** Input data follows **
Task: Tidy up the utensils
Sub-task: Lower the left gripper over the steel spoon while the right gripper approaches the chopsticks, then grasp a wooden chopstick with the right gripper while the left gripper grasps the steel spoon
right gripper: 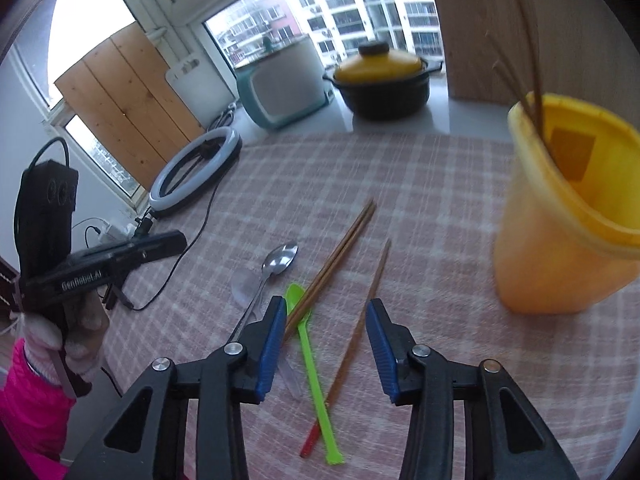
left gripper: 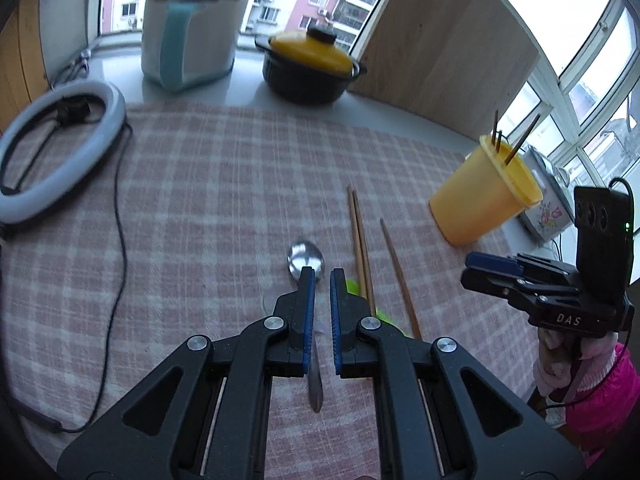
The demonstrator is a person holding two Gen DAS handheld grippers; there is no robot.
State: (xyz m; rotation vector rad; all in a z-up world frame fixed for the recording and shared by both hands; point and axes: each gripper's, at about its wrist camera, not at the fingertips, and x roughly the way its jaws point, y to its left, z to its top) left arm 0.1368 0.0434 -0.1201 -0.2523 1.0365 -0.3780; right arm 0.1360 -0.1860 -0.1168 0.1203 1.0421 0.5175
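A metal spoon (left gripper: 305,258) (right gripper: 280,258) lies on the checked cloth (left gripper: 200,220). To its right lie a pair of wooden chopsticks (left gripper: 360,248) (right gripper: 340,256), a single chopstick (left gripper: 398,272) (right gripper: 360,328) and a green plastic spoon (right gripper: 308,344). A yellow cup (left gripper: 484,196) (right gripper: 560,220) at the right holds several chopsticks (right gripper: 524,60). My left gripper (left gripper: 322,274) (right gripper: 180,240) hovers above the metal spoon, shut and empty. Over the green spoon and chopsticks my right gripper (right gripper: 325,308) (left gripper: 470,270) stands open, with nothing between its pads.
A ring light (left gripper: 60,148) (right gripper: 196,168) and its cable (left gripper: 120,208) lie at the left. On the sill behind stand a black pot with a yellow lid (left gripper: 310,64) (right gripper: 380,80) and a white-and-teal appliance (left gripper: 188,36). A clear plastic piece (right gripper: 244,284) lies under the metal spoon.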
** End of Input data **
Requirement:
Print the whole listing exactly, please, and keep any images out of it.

Solution below:
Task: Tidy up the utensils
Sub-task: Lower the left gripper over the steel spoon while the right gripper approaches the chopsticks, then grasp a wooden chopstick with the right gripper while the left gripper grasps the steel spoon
right gripper: 
left gripper: 
The demonstrator is a person holding two Gen DAS handheld grippers; there is no robot.
State: (xyz m; rotation vector rad; all in a z-up world frame fixed for the recording and shared by both hands; point and axes: each gripper's, at about its wrist camera, not at the fingertips, and x roughly the way its jaws point, y to its left, z to its top) left arm 0.1368 0.0434 -0.1201 -0.2523 1.0365 -0.3780; right arm 0.1360 -0.1860 -0.1168 0.1203 1.0421 0.5175
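A metal spoon (left gripper: 305,258) (right gripper: 280,258) lies on the checked cloth (left gripper: 200,220). To its right lie a pair of wooden chopsticks (left gripper: 360,248) (right gripper: 340,256), a single chopstick (left gripper: 398,272) (right gripper: 360,328) and a green plastic spoon (right gripper: 308,344). A yellow cup (left gripper: 484,196) (right gripper: 560,220) at the right holds several chopsticks (right gripper: 524,60). My left gripper (left gripper: 322,274) (right gripper: 180,240) hovers above the metal spoon, shut and empty. Over the green spoon and chopsticks my right gripper (right gripper: 325,308) (left gripper: 470,270) stands open, with nothing between its pads.
A ring light (left gripper: 60,148) (right gripper: 196,168) and its cable (left gripper: 120,208) lie at the left. On the sill behind stand a black pot with a yellow lid (left gripper: 310,64) (right gripper: 380,80) and a white-and-teal appliance (left gripper: 188,36). A clear plastic piece (right gripper: 244,284) lies under the metal spoon.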

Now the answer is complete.